Mati Diop : Ce qui a toujours été très clair pour moi, c’est qu’en réalité ces oeuvres sont des véhicules et c’est aussi le rôle de l’art. Au-delà de l’âme de ces oeuvres, cette voix va bien au-délà des vingt-six trésors et du roi Ghézo qui l’incarne. C’est l’âme de toutes ces femmes et de tous ces hommes déportés pendant la traite, c’est l’âme des dépossédés de l’âme coloniale, c’est aussi l’âme des migrants d’aujourd’hui. Certains spectateurs m’ont dit que cela leur avait fait penser aux voyages qu’ils avaient fait en accompagnant la dépouille de leur père, de leur mère en Afrique.
Dahomey, un voyage que l’on fera un jour
Quand on est un enfant d’immigré en France, on sait que c’est un voyage que l’on fera un jour, retourner au pays avec le corps de son père, de sa mère français d’origine. Donc c’est nous, c’est toute cette communauté d’âmes, passées, présentes et futures en réalité. En revanche, quand cette âme déambule dans les rues de Cotonou, on est principalement avec l’âme de ce que véhiculent les oeuvres et le passé auxquelles elles se rattachent. L’idée était de faire se rencontrer cette histoire passée qui rencontre cette histoire présente. Quelles frictions cela provoquent de travailler cette voix des trésors en écho avec le choeur des étudiants et de travailler cette matière de façon presque opératique. Cette voix, c’est aussi l’âme des femmes, des hommes déportés pendant la traite, du golfe du Bénin, entre autres, vers ce qui est devenu notamment Haïti. C’est la raison pour laquelle j’ai confié le texte à un écrivain ha¨tien, Makenzy Orcel.

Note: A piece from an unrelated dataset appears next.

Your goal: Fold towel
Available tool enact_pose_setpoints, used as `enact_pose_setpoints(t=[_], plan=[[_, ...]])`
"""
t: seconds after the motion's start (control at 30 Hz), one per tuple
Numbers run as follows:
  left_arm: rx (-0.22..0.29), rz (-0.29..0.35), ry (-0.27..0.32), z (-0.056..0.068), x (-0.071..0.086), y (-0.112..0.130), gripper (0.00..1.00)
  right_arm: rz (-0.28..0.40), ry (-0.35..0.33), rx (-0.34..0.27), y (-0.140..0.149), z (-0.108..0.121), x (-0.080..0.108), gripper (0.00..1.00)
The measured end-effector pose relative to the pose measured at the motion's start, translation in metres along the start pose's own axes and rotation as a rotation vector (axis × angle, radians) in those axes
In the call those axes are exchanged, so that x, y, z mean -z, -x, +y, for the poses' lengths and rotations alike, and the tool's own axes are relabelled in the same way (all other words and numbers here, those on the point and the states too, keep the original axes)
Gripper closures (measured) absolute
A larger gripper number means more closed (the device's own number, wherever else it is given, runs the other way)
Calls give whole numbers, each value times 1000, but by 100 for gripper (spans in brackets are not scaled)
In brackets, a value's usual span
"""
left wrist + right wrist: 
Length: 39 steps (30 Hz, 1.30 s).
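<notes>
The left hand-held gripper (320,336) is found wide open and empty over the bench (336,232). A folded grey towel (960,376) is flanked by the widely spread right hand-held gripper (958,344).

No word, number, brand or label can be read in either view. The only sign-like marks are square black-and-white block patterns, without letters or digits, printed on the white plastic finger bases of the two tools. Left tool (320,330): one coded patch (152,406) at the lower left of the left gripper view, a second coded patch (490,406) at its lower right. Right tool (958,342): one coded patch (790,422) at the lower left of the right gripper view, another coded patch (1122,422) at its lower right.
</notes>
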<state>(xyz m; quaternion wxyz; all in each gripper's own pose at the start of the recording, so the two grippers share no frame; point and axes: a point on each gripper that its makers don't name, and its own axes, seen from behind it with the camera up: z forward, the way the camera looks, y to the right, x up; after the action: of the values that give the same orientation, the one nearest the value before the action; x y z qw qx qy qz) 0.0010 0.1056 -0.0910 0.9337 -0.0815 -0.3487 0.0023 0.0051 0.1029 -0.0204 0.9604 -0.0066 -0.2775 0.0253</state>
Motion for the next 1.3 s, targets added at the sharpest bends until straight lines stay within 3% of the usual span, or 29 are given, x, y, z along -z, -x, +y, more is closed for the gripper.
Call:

Justement, comment avez-vous découvert cet auteur ?
Mati Diop : Je n’avais pas lu ses romans quand je l’ai rencontré. Il m’a été présenté par Henri Roy, un ami photographe franco-haïtien, qui connaît très bien mon travail et qui m’a parlé de Makenzy, de ce qui semblait traverser son travail. J’ai senti que c’était lui et je l’ai rencontré aussitôt. Il a vu les rushes et on s’est tout de suite très bien aligné.
Les Béninois ont-ils vu le film ?
Mati Diop : Oui, le film a été montré en première mondiale au Bénin et au Sénégal. J’y tenais. Les projections ont eu lieu dans les cinémas et dans des projections spéciales que nous avons organisées sur le campus de l’Université où nous avons tourné, à l’Université de Dakar également.
Quelles ont été les réactions ?
Mati Diop : Le film a été très bien accueilli et les quelques retours que j’ai reçus ont été globalement très forts. Mais je pense que j’aurai besoin d’y retourner pour avoir des échanges plus approfondis avec les spectateurs. Mais c’est vrai que j’ai le sentiment qu’il faudrait consacrer un temps un peu plus long. Mais c’est moi qui est une petite frustration parce que je trouvais que c’était extrêmement difficile de faire venir les gens dans les salles. J’aurais souhaiter qu’il y ait des projections organisées intra-muros qui permettent des débats un peu plus amples. Je pense que la liberté de parole, c’est quelque chose que je cherche, c’est vraiment l’espace que je créé dans mes films, que je continue d’essayer de dessiner, de rendre possible, un espace de parole libre et précise.